Изменить размер шрифта - +
Чтобы узнать детали драмы, он совершил путешествие в Вецлар. Он увидел дом, в котором покончил с собой юноша, пистолеты, кресло, кровать. Он провел несколько часов с Шарлоттой. Счастье обрученных, казалось, было полным. Даже память о прежних вечерах как будто исчезла из этой жизни, такой спокойной и размеренной. Гёте почувствовал себя очень несчастным и одиноким. Его любовь проснулась. Сидя на диване Тевтонского дома и глядя на Лотту, кроткую и свежую, он сказал себе: «Ерузалем был прав. И у меня тоже, быть может, хватит силы…» Но Гёте остался Гёте и спокойно вернулся во Франкфурт.

Родительский дом показался ему еще более печальным, чем всегда. День свадьбы Кестнера приближался. Ночью в своей одинокой комнате, в своей «бесплодной» кровати, Гёте представлял себе Шарлотту в супружеской спальне, в сорочке, украшенной голубыми лентами, причесанную на ночь, очаровательную и целомудренную. Желание, ревность мучительно не давали ему спать. Человеку, для того чтобы жить, необходимо созерцать перед собой блестящую точку, цель, к которой он направляется. Но на что ему оставалось надеяться? Он видел себя обреченным на существование маленького адвоката или чиновника в этом городе, ограниченная буржуазия которого будет всегда ненавидеть его фантазии. Его ум, обладающий (он это знал) способностью к творчеству, истощится в составлении прошений или глупых жалоб. Он имел основания думать без излишней скромности: «Я буду жить здесь, как исполин, окруженный карликами. Он видел себя похороненным заживо. Все спутники его молодости расставались с ним. Его сестра Корнелия собиралась выходить замуж. Мерк уезжал в Берлин. Скоро Шарлотта и ее муж покинут в свою очередь Вецлар. «А я остаюсь один. Если я не женюсь или не повешусь, то можете сказать, что я очень дорожу жизнью», — писал он Кестнерам. И немного позже: «Я странствую по безводной пустыне».
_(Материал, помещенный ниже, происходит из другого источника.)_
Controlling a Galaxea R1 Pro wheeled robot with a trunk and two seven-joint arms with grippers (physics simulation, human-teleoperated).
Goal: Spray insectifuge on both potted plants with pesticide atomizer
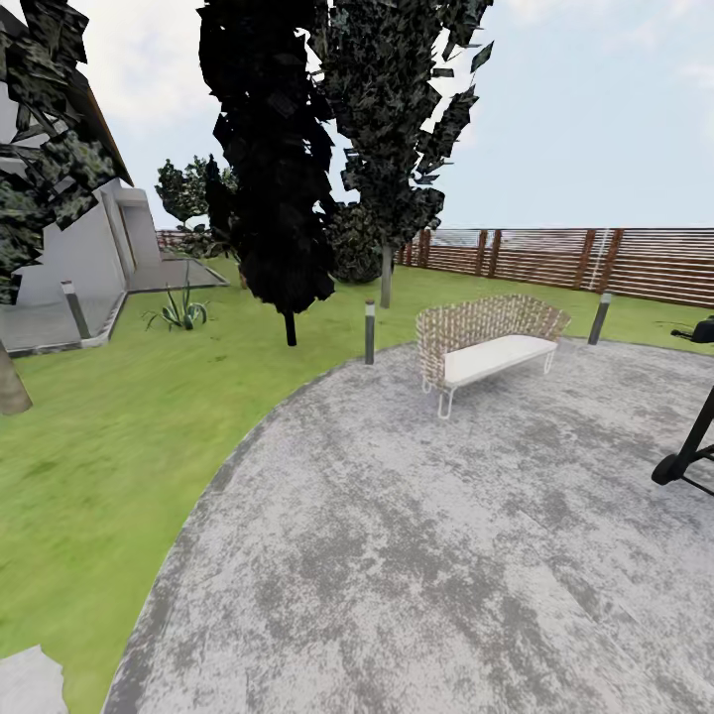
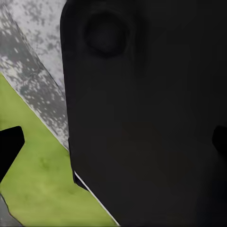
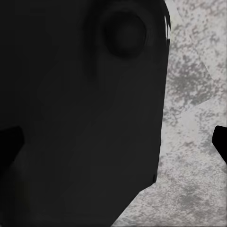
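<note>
I am in the garden, facing a green lawn [image 1: 119, 436] and a big round grey paved patch [image 1: 446, 555], with a brown slatted fence [image 1: 595, 260] at the back right. The pesticide atomizer and the two potted plants are out of view. In the left wrist view my left gripper [image 2: 113, 142] is open, with dark fingertips [image 2: 9, 146] at the picture's edges and a black part of my own body close in front. My right gripper [image 3: 113, 142] is open in the same way, its fingertips [image 3: 9, 144] wide apart over grey paving. Neither holds anything.
A wicker bench [image 1: 486, 347] with a white seat stands on the paving's far side. Short bollard lamps [image 1: 369, 332] line its edge. Dark trees [image 1: 278, 178] rise behind, an agave [image 1: 178, 312] and a grey house [image 1: 69, 248] lie left, a black stand [image 1: 689, 446] right.
</note>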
Он начинал думать, что часто причиной самоубийства является потребность человека, ведущего монотонную и скучную жизнь, удивить самого себя и даже развлечь себя необычайным поступком. «Любовь к жизни, — размышлял он, — обусловлена тем интересом, с которым относишься к правильному чередованию дня и ночи, времен года, и ко всем удовольствиям, связанным с этим чередованием. Когда этот интерес исчезает, мы смотрим на жизнь как на тягостное бремя. Один англичанин повесился оттого, что ему надоело каждый день одеваться и раздеваться. Я слышал, как один садовник воскликнул с тоской: «Неужели мне суждено будет вечно смотреть, как эти пасмурные облака несутся с запада на восток». Симптомы пресыщения жизнью среди мыслящих людей встречаются гораздо чаще, чем это думают… Что касается меня самого, то я без всякого волнения думаю о том, что мне может еще предстоять в жизни. Другая Фредерика, которую я покину? Другая Лотта, которую я забуду? Нелепая карьера адвоката во Франкфурте?.. Поистине, было бы естественнее и мужественнее отказаться от этих прекрасных перспектив. И, вместе с тем, когда размышляешь о способах самоубийства, то видишь, что идея исключить себя из числа живых настолько противоречит природе человека, что он прибегает для достижения такого результата к механическим средствам. Когда Аякс прокалывает себя мечом, то эту последнюю услугу оказывает ему тяжесть его тела. Прибегая к огнестрельному оружию, человек убивает себя не непосредственным жестом. Единственное подлинное самоубийство, это самоубийство императора Отона, вонзившего собственной рукой кинжал в сердце».

В течение несколько вечеров, ложась спать, он клал подле себя кинжал. Прежде чем потушить свет, он пробовал вонзить острие в грудь. Но ему не удалось причинить себе ни малейшего повреждения. Тело изменяло духу. «Итак, — думал он, — в глубине души я жажду жизни».

И когда, искренно вопрошая самого себя и пробуя отстранить шаблонные фразы и бессвязные призраки, витавшие над его истинной мыслью, он искал причин, вопреки всему понуждавших его к жизни, то он находил их сперва в удовольствии, всегда для него новом, в великолепном зрелище мира, божественном любопытстве, затем меланхоличной и сладкой уверенности в грядущем зарождении новой любви, и, наконец, в инстинкте, заставляющем беречь еще неясное творение, зарождающееся в нем.